[Start of section]

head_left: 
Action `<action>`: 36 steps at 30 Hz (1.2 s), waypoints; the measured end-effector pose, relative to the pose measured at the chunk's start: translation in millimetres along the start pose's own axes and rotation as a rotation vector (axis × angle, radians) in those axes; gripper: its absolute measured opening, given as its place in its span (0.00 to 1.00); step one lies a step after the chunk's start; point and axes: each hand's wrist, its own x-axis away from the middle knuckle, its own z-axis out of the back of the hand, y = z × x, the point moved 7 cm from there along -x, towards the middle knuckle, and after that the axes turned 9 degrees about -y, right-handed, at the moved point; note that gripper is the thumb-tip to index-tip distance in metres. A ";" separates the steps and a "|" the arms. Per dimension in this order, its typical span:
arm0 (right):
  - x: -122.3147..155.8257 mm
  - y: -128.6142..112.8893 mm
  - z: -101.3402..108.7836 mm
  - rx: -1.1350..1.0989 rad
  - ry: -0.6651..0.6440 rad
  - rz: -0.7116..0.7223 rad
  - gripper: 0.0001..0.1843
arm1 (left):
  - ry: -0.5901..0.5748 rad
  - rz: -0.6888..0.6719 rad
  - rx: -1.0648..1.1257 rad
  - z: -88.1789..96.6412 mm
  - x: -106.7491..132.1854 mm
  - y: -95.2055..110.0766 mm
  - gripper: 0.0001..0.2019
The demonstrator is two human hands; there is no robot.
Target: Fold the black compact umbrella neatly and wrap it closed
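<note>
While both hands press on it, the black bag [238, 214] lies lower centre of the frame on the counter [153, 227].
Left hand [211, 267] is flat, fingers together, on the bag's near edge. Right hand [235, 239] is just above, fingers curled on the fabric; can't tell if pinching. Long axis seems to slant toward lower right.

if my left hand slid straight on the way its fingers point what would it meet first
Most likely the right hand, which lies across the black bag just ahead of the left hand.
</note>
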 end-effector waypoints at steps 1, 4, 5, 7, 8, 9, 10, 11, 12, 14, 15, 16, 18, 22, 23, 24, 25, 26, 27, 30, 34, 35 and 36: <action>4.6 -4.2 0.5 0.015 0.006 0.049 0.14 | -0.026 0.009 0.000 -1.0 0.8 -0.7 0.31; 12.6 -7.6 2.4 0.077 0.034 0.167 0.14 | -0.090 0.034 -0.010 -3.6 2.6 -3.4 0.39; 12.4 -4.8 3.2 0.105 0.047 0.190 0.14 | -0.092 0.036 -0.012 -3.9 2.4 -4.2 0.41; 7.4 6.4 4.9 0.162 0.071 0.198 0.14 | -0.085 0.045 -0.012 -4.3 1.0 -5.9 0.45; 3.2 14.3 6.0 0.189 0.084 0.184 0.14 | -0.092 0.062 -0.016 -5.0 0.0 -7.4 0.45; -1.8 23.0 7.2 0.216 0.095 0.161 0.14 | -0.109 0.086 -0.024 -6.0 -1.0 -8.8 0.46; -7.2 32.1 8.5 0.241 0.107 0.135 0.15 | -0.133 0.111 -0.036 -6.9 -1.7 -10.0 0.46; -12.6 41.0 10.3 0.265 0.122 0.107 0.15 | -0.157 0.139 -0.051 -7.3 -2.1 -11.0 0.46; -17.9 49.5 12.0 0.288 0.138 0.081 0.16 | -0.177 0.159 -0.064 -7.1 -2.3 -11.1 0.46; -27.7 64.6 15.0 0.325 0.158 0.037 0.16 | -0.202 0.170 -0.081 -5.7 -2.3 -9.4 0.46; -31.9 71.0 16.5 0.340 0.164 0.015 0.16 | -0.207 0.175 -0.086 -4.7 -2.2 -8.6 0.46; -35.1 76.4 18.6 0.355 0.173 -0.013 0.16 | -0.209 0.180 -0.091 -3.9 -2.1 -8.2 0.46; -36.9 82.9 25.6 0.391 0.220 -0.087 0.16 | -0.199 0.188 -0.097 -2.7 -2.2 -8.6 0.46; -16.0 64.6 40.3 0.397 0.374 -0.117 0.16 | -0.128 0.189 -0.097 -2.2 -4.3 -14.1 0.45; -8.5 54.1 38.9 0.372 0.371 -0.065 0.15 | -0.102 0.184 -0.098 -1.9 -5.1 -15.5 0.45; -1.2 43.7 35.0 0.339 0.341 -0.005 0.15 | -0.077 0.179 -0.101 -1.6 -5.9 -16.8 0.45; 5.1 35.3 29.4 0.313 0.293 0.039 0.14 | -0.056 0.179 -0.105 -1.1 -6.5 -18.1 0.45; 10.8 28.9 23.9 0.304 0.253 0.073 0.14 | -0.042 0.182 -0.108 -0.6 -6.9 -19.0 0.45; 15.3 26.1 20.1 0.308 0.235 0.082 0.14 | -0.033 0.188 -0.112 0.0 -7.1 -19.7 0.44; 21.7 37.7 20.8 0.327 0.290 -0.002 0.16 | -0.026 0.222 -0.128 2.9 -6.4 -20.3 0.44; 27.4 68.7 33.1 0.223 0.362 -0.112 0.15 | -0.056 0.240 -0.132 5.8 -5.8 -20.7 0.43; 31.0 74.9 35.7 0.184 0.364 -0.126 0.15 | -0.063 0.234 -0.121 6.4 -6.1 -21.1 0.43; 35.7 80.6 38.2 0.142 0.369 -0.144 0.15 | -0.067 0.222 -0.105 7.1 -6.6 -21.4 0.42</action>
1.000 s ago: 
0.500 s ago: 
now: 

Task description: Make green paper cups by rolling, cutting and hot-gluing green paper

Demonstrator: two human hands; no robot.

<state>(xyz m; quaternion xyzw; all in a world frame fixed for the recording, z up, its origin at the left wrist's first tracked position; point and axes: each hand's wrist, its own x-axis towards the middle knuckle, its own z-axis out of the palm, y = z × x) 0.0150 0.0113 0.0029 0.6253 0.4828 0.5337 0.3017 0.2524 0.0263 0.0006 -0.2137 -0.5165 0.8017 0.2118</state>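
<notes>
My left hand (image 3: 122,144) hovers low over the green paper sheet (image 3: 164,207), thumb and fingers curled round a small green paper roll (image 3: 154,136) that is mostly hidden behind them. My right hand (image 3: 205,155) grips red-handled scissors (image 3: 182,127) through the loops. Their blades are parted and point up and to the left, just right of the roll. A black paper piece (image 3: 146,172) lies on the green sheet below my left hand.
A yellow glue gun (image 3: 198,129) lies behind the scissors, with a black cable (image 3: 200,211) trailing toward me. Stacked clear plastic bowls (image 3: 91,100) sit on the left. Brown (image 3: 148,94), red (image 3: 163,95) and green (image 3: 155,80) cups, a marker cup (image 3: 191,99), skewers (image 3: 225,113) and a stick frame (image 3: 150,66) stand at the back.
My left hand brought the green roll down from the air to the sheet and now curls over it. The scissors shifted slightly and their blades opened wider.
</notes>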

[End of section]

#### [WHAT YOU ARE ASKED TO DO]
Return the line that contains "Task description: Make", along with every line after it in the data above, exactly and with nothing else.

#### [EXERCISE OUTPUT]
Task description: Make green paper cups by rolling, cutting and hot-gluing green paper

Demonstrator: two human hands; no robot.

<state>(xyz m; quaternion xyzw; all in a world frame fixed for the recording, z up, its origin at the left wrist's first tracked position; point and axes: each hand's wrist, its own x-axis towards the middle knuckle, its own z-axis out of the palm, y = z × x) 0.0150 0.0113 0.0029 0.6253 0.4828 0.5337 0.3017 0.2524 0.0263 0.0006 -0.2137 -0.5165 0.8017 0.2118</state>
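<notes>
My left hand (image 3: 122,144) hovers low over the green paper sheet (image 3: 164,207), thumb and fingers curled round a small green paper roll (image 3: 154,136) that is mostly hidden behind them. My right hand (image 3: 205,155) grips red-handled scissors (image 3: 182,127) through the loops. Their blades are parted and point up and to the left, just right of the roll. A black paper piece (image 3: 146,172) lies on the green sheet below my left hand.
A yellow glue gun (image 3: 198,129) lies behind the scissors, with a black cable (image 3: 200,211) trailing toward me. Stacked clear plastic bowls (image 3: 91,100) sit on the left. Brown (image 3: 148,94), red (image 3: 163,95) and green (image 3: 155,80) cups, a marker cup (image 3: 191,99), skewers (image 3: 225,113) and a stick frame (image 3: 150,66) stand at the back.
My left hand brought the green roll down from the air to the sheet and now curls over it. The scissors shifted slightly and their blades opened wider.
</notes>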

The generated output is now complete.